» **BRIEF**:
Line by line, return the listing exactly, without any of the images.

» **SUPPLIED INFORMATION**:
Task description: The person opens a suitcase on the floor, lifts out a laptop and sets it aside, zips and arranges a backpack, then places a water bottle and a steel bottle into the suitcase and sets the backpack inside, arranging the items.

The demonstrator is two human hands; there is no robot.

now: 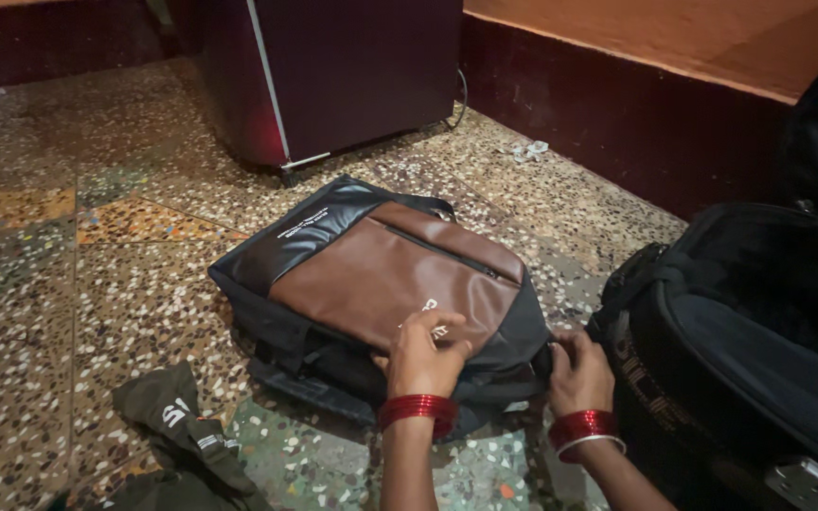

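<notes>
While the fingers of the left hand curl down onto the near edge of the brown front panel, they press the backpack flat, seemingly to steady it. At the bag's near right corner, the right hand has its fingers bent and close together, apparently pinching something small there, perhaps a zip pull; the grip itself is too dark to make out. Both wrists carry red bangles. Black and brown, the backpack lies face up on the speckled floor, between a dark green garment and a large black bag, with a dark cabinet behind.
</notes>
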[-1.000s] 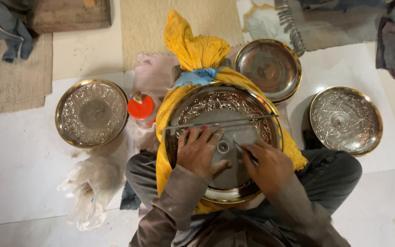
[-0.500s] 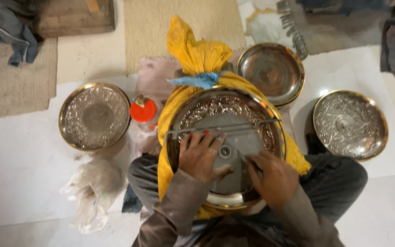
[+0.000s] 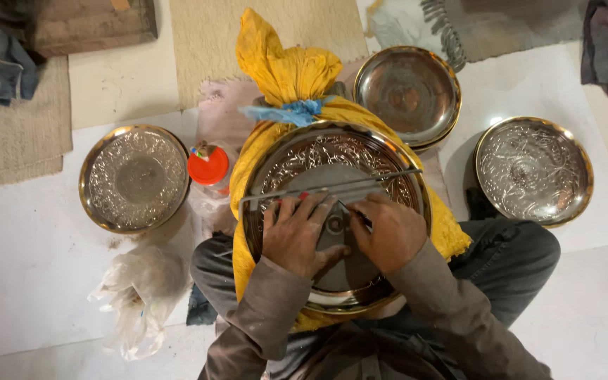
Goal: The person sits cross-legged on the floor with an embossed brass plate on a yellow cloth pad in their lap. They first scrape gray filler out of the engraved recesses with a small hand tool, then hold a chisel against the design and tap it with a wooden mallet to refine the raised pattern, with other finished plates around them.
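Floor (image 3: 29, 267); ruler (image 3: 332, 184) crosswise on plate (image 3: 332, 158)

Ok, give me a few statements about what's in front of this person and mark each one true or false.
1. The left hand lies flat on the big engraved plate. True.
2. That plate rests on a blue cushion. False: it sits on a yellow cloth bundle tied with a blue strip.
3. The right hand holds a thin pointed tool against the plate. True.
4. The red-capped bottle stands right of the bundle. False: it stands on its left, beside another engraved plate.
5. Only one other plate lies on the floor. False: at least three lie around.
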### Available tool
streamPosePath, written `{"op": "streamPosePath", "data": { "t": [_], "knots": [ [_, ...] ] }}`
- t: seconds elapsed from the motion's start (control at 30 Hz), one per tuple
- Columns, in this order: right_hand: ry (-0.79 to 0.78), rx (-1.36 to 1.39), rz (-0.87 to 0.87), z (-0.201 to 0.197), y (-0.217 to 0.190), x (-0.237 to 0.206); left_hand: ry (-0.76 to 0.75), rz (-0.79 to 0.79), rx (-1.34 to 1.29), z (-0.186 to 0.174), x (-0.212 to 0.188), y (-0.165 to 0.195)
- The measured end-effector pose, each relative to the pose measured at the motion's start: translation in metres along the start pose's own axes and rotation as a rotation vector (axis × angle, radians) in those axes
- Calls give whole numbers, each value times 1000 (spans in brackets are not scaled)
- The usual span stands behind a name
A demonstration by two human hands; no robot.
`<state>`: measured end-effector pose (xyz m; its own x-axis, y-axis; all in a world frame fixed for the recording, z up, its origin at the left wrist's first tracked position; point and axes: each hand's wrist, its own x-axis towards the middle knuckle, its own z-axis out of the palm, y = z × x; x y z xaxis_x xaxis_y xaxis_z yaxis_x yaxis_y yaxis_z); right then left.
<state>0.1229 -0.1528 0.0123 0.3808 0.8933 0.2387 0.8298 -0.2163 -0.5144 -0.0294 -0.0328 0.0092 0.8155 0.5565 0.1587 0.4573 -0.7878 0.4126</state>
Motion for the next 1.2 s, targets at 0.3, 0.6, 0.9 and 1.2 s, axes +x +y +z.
{"op": "streamPosePath", "data": {
  "t": [0.3,0.6,0.9,1.2],
  "knots": [
    [34,-14,67,-2,-5,1,32,11,-24,0,-2,-2],
    [13,-45,150,5,8,-14,-6,2,-8,1,1,-1],
    [-55,57,166,-7,2,-12,-26,-15,-24,2,1,-2],
    [-134,-39,246,0,6,-10,-9,-10,-35,1,3,-1]
  ]
}}
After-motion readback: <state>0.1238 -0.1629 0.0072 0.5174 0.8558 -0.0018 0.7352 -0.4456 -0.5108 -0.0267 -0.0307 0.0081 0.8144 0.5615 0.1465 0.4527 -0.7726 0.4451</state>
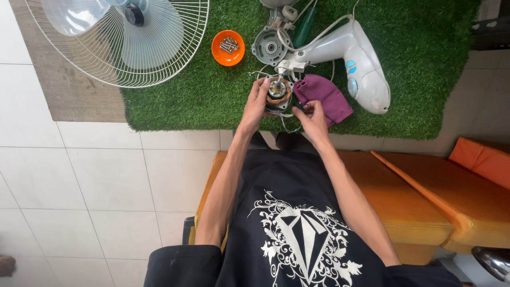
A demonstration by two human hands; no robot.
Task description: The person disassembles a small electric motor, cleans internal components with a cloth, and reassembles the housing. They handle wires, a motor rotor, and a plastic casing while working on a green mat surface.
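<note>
Head view looks down on a green grass mat (pixel 212 101) spread over the floor, taken as the landmark. At the mat's far left corner lies a white fan guard with blades (pixel 119 40). On its right half rests the white fan body (pixel 361 64), a cable looping from it. A purple cloth (pixel 324 98) lies just left of that body, near the mat's front edge. Farther back sit a grey round motor cover (pixel 271 47) and an orange dish of screws (pixel 228 48). At the front edge, the fan motor (pixel 279 93) with copper windings is gripped by the left hand (pixel 256 103) on its left side; the right hand (pixel 313 117) pinches thin wires at its right.
</note>
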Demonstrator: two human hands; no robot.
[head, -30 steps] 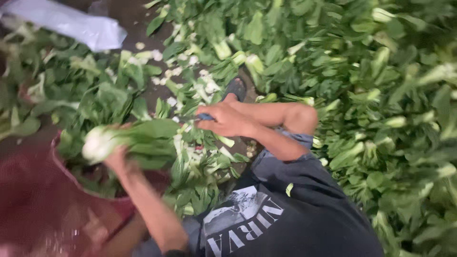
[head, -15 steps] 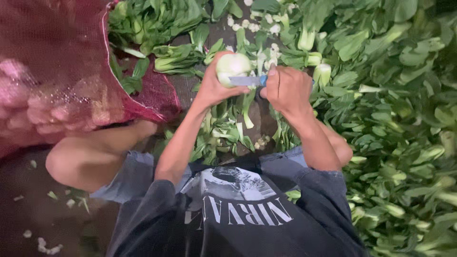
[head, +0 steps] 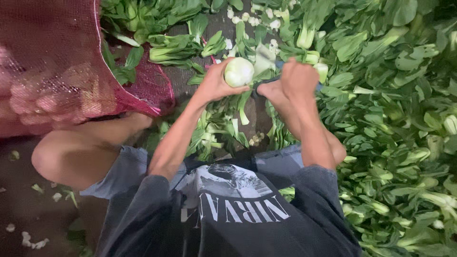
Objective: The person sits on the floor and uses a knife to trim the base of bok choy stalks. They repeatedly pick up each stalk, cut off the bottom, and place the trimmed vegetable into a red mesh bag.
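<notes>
- Nearest the camera, the person sits low on the floor (head: pixel 28 209) in a dark printed shirt (head: pixel 228 214), with one bare knee (head: pixel 52 159) raised on the left.
- Both forearms reach forward and meet over a strip of trimmed stalks (head: pixel 223 133) between the legs.
- The left hand (head: pixel 214 83) is closed around a bok choy (head: pixel 239 72); the pale cut base faces the camera and the leaves point away.
- The right hand (head: pixel 295 81) is closed on a knife (head: pixel 264 59). The blade lies just beside the base of the bok choy.
- For a clean trim, the judgement is: hold the bok choy firmly near its base, keep the left fingers behind the cut line, and draw the blade across only the outermost slice.
- A red mesh sack (head: pixel 71 62) lies to the left, near the left hand, with some greens (head: pixel 128 19) at its mouth.
- A deep pile (head: pixel 395 119) of the same greens fills the right side and the far edge.
- White offcuts (head: pixel 247 14) lie scattered beyond the hands.
- The knife handle is hidden inside the right fist, and the blade is blurred. Whether the edge touches the base cannot be told.
- The sack's contents show only as dim shapes through the mesh.
</notes>
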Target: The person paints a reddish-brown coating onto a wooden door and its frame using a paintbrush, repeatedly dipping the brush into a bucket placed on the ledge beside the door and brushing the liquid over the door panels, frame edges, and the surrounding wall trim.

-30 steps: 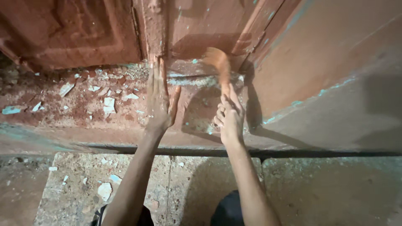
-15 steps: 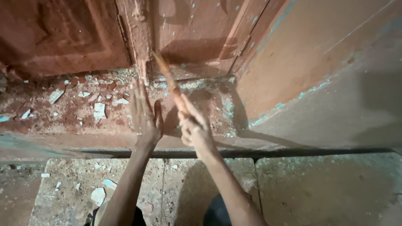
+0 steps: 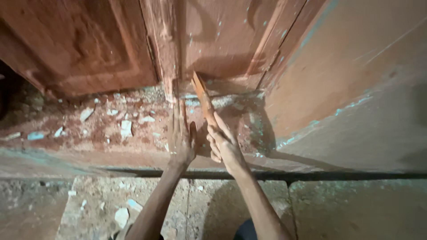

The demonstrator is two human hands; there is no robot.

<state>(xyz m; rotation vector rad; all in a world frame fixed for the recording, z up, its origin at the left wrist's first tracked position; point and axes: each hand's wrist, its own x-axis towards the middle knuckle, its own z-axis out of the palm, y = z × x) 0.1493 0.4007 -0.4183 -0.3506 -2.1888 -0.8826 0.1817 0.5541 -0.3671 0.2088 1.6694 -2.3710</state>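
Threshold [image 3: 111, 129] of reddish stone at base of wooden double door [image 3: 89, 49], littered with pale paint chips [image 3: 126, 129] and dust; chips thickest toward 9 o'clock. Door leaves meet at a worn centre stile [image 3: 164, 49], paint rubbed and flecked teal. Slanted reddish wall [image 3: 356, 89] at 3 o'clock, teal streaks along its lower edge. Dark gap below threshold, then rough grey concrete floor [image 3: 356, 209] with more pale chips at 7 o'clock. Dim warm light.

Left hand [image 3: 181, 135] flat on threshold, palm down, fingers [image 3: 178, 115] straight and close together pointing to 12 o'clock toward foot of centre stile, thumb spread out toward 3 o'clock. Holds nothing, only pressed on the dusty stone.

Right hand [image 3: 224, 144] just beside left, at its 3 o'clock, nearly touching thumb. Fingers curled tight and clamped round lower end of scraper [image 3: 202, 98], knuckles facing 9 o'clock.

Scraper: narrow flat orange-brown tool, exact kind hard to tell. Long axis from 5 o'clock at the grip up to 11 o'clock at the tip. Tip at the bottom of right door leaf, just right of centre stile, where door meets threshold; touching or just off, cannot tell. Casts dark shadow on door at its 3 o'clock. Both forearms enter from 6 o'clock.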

» **ANSWER BELOW**:
Task description: The person opens a suitcase on the floor, lifts out a laptop and sets it aside, zips and arranges a backpack, then places a water bottle and a steel bottle into the suitcase and sets the backpack inside, arranging the items.

The demonstrator is two human hands; there is no robot.

now: 

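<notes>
While the fingers of the left hand curl down onto the near edge of the brown front panel, they press the backpack flat, seemingly to steady it. At the bag's near right corner, the right hand has its fingers bent and close together, apparently pinching something small there, perhaps a zip pull; the grip itself is too dark to make out. Both wrists carry red bangles. Black and brown, the backpack lies face up on the speckled floor, between a dark green garment and a large black bag, with a dark cabinet behind.
</notes>
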[-1.000s] 
[-0.500s] 
[+0.000s] 
Goal: The person sits cross-legged on the floor with an embossed brass plate on a yellow cloth pad in their lap. They first scrape gray filler out of the engraved recesses with a small hand tool, then hold a chisel against the design and tap it with a wooden mallet to refine the raised pattern, with other finished plates around them.
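Floor (image 3: 29, 267); ruler (image 3: 332, 184) crosswise on plate (image 3: 332, 158)

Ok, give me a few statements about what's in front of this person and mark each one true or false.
1. The left hand lies flat on the big engraved plate. True.
2. That plate rests on a blue cushion. False: it sits on a yellow cloth bundle tied with a blue strip.
3. The right hand holds a thin pointed tool against the plate. True.
4. The red-capped bottle stands right of the bundle. False: it stands on its left, beside another engraved plate.
5. Only one other plate lies on the floor. False: at least three lie around.
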### Available tool
streamPosePath, written `{"op": "streamPosePath", "data": { "t": [_], "knots": [ [_, ...] ] }}`
- t: seconds elapsed from the motion's start (control at 30 Hz), one per tuple
- Columns, in this order: right_hand: ry (-0.79 to 0.78), rx (-1.36 to 1.39), rz (-0.87 to 0.87), z (-0.201 to 0.197), y (-0.217 to 0.190), x (-0.237 to 0.206); left_hand: ry (-0.76 to 0.75), rz (-0.79 to 0.79), rx (-1.34 to 1.29), z (-0.186 to 0.174), x (-0.212 to 0.188), y (-0.165 to 0.195)
- The measured end-effector pose, each relative to the pose measured at the motion's start: translation in metres along the start pose's own axes and rotation as a rotation vector (axis × angle, radians) in those axes
- Calls give whole numbers, each value times 1000 (spans in brackets are not scaled)
- The usual span stands behind a name
A demonstration by two human hands; no robot.
`<state>`: measured end-effector pose (xyz m; its own x-axis, y-axis; all in a world frame fixed for the recording, z up, its origin at the left wrist's first tracked position; point and axes: each hand's wrist, its own x-axis towards the middle knuckle, its own z-axis out of the palm, y = z × x; x y z xaxis_x xaxis_y xaxis_z yaxis_x yaxis_y yaxis_z); right then left.
<state>0.1229 -0.1528 0.0123 0.3808 0.8933 0.2387 0.8298 -0.2163 -0.5144 -0.0294 -0.0328 0.0092 0.8155 0.5565 0.1587 0.4573 -0.7878 0.4126</state>
Motion for the next 1.2 s, targets at 0.3, 0.6, 0.9 and 1.2 s, axes +x +y +z.
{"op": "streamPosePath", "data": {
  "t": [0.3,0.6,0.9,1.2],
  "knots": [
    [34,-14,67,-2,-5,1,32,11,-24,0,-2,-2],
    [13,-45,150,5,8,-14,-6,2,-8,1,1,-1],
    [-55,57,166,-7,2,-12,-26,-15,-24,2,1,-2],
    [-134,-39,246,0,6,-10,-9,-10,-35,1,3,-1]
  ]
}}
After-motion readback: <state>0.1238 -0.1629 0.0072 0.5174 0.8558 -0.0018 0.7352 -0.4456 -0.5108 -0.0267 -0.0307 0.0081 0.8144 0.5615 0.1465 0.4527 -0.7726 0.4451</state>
A demonstration by two human hands; no robot.
Task description: The person disassembles a small electric motor, cleans internal components with a cloth, and reassembles the housing. They handle wires, a motor rotor, and a plastic casing while working on a green mat surface.
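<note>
Head view looks down on a green grass mat (pixel 212 101) spread over the floor, taken as the landmark. At the mat's far left corner lies a white fan guard with blades (pixel 119 40). On its right half rests the white fan body (pixel 361 64), a cable looping from it. A purple cloth (pixel 324 98) lies just left of that body, near the mat's front edge. Farther back sit a grey round motor cover (pixel 271 47) and an orange dish of screws (pixel 228 48). At the front edge, the fan motor (pixel 279 93) with copper windings is gripped by the left hand (pixel 256 103) on its left side; the right hand (pixel 313 117) pinches thin wires at its right.
</note>
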Demonstrator: two human hands; no robot.
[head, -30 steps] 
[head, -15 steps] 
[head, +0 steps] 
Objective: The person sits on the floor and uses a knife to trim the base of bok choy stalks. They repeatedly pick up each stalk, cut off the bottom, and place the trimmed vegetable into a red mesh bag.
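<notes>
- Nearest the camera, the person sits low on the floor (head: pixel 28 209) in a dark printed shirt (head: pixel 228 214), with one bare knee (head: pixel 52 159) raised on the left.
- Both forearms reach forward and meet over a strip of trimmed stalks (head: pixel 223 133) between the legs.
- The left hand (head: pixel 214 83) is closed around a bok choy (head: pixel 239 72); the pale cut base faces the camera and the leaves point away.
- The right hand (head: pixel 295 81) is closed on a knife (head: pixel 264 59). The blade lies just beside the base of the bok choy.
- For a clean trim, the judgement is: hold the bok choy firmly near its base, keep the left fingers behind the cut line, and draw the blade across only the outermost slice.
- A red mesh sack (head: pixel 71 62) lies to the left, near the left hand, with some greens (head: pixel 128 19) at its mouth.
- A deep pile (head: pixel 395 119) of the same greens fills the right side and the far edge.
- White offcuts (head: pixel 247 14) lie scattered beyond the hands.
- The knife handle is hidden inside the right fist, and the blade is blurred. Whether the edge touches the base cannot be told.
- The sack's contents show only as dim shapes through the mesh.
</notes>
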Target: The person paints a reddish-brown coating onto a wooden door and its frame using a paintbrush, repeatedly dipping the brush into a bucket placed on the ledge beside the door and brushing the liquid over the door panels, frame edges, and the surrounding wall trim.

-30 steps: 
-15 steps: 
+0 steps: 

The demonstrator is two human hands; there is no robot.

<state>(xyz m; rotation vector rad; all in a world frame fixed for the recording, z up, its origin at the left wrist's first tracked position; point and axes: each hand's wrist, its own x-axis towards the middle knuckle, its own z-axis out of the palm, y = z × x) 0.1493 0.4007 -0.4183 -0.3506 -2.1888 -0.8826 0.1817 0.5541 -0.3671 0.2088 1.6694 -2.3710</state>
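Threshold [image 3: 111, 129] of reddish stone at base of wooden double door [image 3: 89, 49], littered with pale paint chips [image 3: 126, 129] and dust; chips thickest toward 9 o'clock. Door leaves meet at a worn centre stile [image 3: 164, 49], paint rubbed and flecked teal. Slanted reddish wall [image 3: 356, 89] at 3 o'clock, teal streaks along its lower edge. Dark gap below threshold, then rough grey concrete floor [image 3: 356, 209] with more pale chips at 7 o'clock. Dim warm light.

Left hand [image 3: 181, 135] flat on threshold, palm down, fingers [image 3: 178, 115] straight and close together pointing to 12 o'clock toward foot of centre stile, thumb spread out toward 3 o'clock. Holds nothing, only pressed on the dusty stone.

Right hand [image 3: 224, 144] just beside left, at its 3 o'clock, nearly touching thumb. Fingers curled tight and clamped round lower end of scraper [image 3: 202, 98], knuckles facing 9 o'clock.

Scraper: narrow flat orange-brown tool, exact kind hard to tell. Long axis from 5 o'clock at the grip up to 11 o'clock at the tip. Tip at the bottom of right door leaf, just right of centre stile, where door meets threshold; touching or just off, cannot tell. Casts dark shadow on door at its 3 o'clock. Both forearms enter from 6 o'clock.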

Nothing further belongs to this answer.